Game over? Not hardly! The next day was the only individual time trial of the Vuelta. Horner is a decent time trial rider, but he hasn't really thrown down a killer ITT in a while. Nibali had the best credentials in that department among the GC men, and so it proved to be. Nibali beat Horner by 1:29 to retake the lead, now by :46. Surely, at this point, it was time for old man Horner to finally concede defeat? I mean, really, enough is enough. He'd put on a good show, and each time he donned the red jersey, he set a new record for the oldest person to ever lead a grand tour.

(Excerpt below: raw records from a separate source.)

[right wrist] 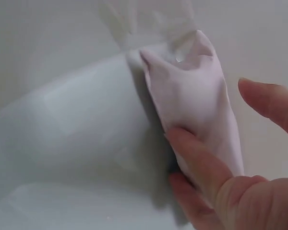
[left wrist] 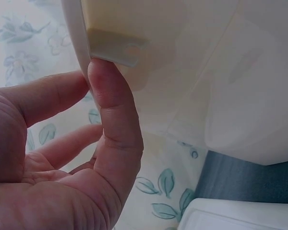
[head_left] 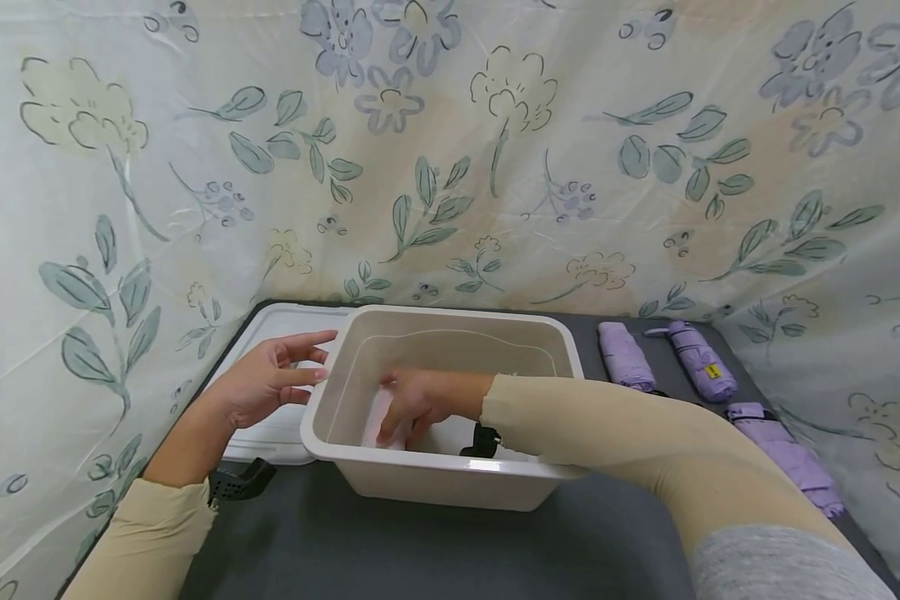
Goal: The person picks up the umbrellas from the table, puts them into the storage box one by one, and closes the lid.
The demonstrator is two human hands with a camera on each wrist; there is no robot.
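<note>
A beige plastic bin (head_left: 435, 483) stands on the dark table. My left hand (head_left: 266, 379) is at its left end, with fingertips against the rim; the left wrist view shows this hand (left wrist: 72, 158) beside a small tab (left wrist: 115, 50) under the rim. Inside the bin, my right hand (head_left: 420, 404) reaches down to a pale pink fabric bundle (head_left: 381, 417) near the left wall. Up close, the bundle (right wrist: 199, 105) is long with two pointed corners at its end. Right-hand fingers (right wrist: 197, 158) touch its left side, while the thumb (right wrist: 269, 98) stands apart from it.
Three lilac rolled fabric bundles (head_left: 624, 354), one (head_left: 701, 360) with a yellow label and another (head_left: 783, 458) closer to me, lie right of the bin. A white lid (head_left: 270, 433) lies partly behind the bin's left end. Floral cloth (head_left: 450, 167) hangs around the table.
</note>
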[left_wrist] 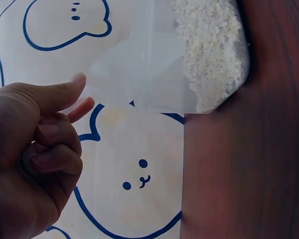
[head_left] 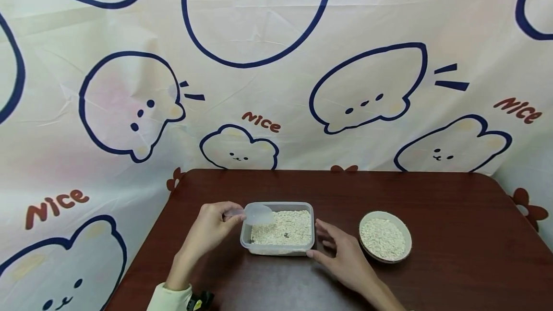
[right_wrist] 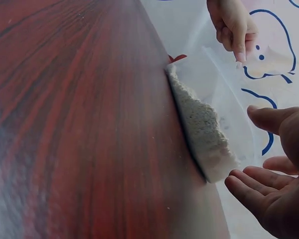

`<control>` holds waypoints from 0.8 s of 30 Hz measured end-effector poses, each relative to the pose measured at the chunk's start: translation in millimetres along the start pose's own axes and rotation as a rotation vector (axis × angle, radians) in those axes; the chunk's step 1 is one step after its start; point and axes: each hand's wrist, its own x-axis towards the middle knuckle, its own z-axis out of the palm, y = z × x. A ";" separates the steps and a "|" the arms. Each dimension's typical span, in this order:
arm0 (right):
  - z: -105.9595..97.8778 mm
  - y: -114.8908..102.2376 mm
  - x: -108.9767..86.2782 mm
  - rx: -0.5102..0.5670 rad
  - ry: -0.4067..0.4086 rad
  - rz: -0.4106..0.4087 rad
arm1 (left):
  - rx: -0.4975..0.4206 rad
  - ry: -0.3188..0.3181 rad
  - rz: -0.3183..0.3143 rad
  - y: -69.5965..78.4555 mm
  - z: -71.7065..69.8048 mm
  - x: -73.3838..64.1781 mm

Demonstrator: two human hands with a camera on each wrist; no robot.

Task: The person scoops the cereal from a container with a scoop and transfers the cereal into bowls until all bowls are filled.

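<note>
Mostly, the danger looks to be spilling. The left hand [head_left: 213,224] pinches the handle end of a clear scoop [head_left: 258,215] between thumb and fingers, and the scoop's head is over the left end of a plastic box [head_left: 278,251] holding pale flakes [head_left: 291,224]. That pinch is at one end only, so a twist of the wrist could roll the scoop and drop whatever lies in it (I cannot tell whether it carries anything) onto the worktop [head_left: 458,234]. Pushing the scoop hard into the flakes or against a wall could also slide or tilt the box, which probably weighs little.

The right hand [head_left: 343,256] is at the box's right end, thumb and fingers spread apart and pinching nothing; whether the fingertips touch the wall is hard to tell. If they merely hover, they give no support against a push from the left. Just beside that hand, on its right, stands a bowl [head_left: 408,246] of similar flakes, filled close to the rim. An outward swing of the wrist or forearm could knock it and scatter them.
</note>
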 end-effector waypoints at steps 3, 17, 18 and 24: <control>2.0 0.9 0.5 0.008 0.003 0.006 | 0.021 -0.019 0.000 0.5 4.0 1.6; 7.9 6.3 3.5 0.090 -0.005 -0.046 | -0.061 -0.092 0.064 0.0 34.8 14.6; 8.1 6.3 3.7 0.092 -0.008 -0.046 | -0.065 -0.095 0.071 1.1 37.1 15.3; 8.3 6.8 3.6 0.077 -0.008 -0.035 | -0.095 -0.110 0.079 10.7 51.4 19.0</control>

It was an amusing sidebar, but wasn't it time for him to ride off into the sunset and let the guys in their fighting prime take over?

The gap stayed that way through two flatter stages, then Nibali and Horner finished second and third behind a breakaway rider on a miserable, rainy climb to Andorra. They were side by side the whole way up the hill, dropping all the other GC hopefuls. Then, in the last few yards, Horner seemed to ease off. He finished :02 behind his rival, and with the :02 difference on bonus seconds, Nibali's lead grew to :50.

But that was the high-water mark for Nibali. Two days later, on a relatively modest uphill finish, Nibali faltered a bit, and his various GC rivals were quick to pounce. They all put time into him over the final kilometer. Horner finished :22 up on him and reduced his deficit to :28. Wow! That was unexpected…that Nibali would show signs of weakness.

That gap held for another day, and that brought us to Stage 18, with the brutal final pitch to Peña Cabarga. Behind the remnants of a breakaway, Rodriguez and two teammates launched a wicked attack with a couple of K to go. That exploded the leader's group, but Horner gamely bridged back up and passed the Katusha riders, while Nibali gamely hung on to Horner's wheel. (All this on a wall averaging about 20%.) Finally, with just 600 meters to go, Nibali cracked. He lost Horner's wheel. At the line, Horner took :25 out of Nibali.

In two stages, in less than the final kilometer each day, Horner took back :22 and :25 from Nibali. You wouldn't think you could gain (or lose) that much time in less than a kilometer, but when one guy is on the top of his game, dancing on the pedals, and the other guy is maxxed out, hanging on by his fingernails, it's entirely possible. A kilometer, or even half a kilometer, can seem like an eternity.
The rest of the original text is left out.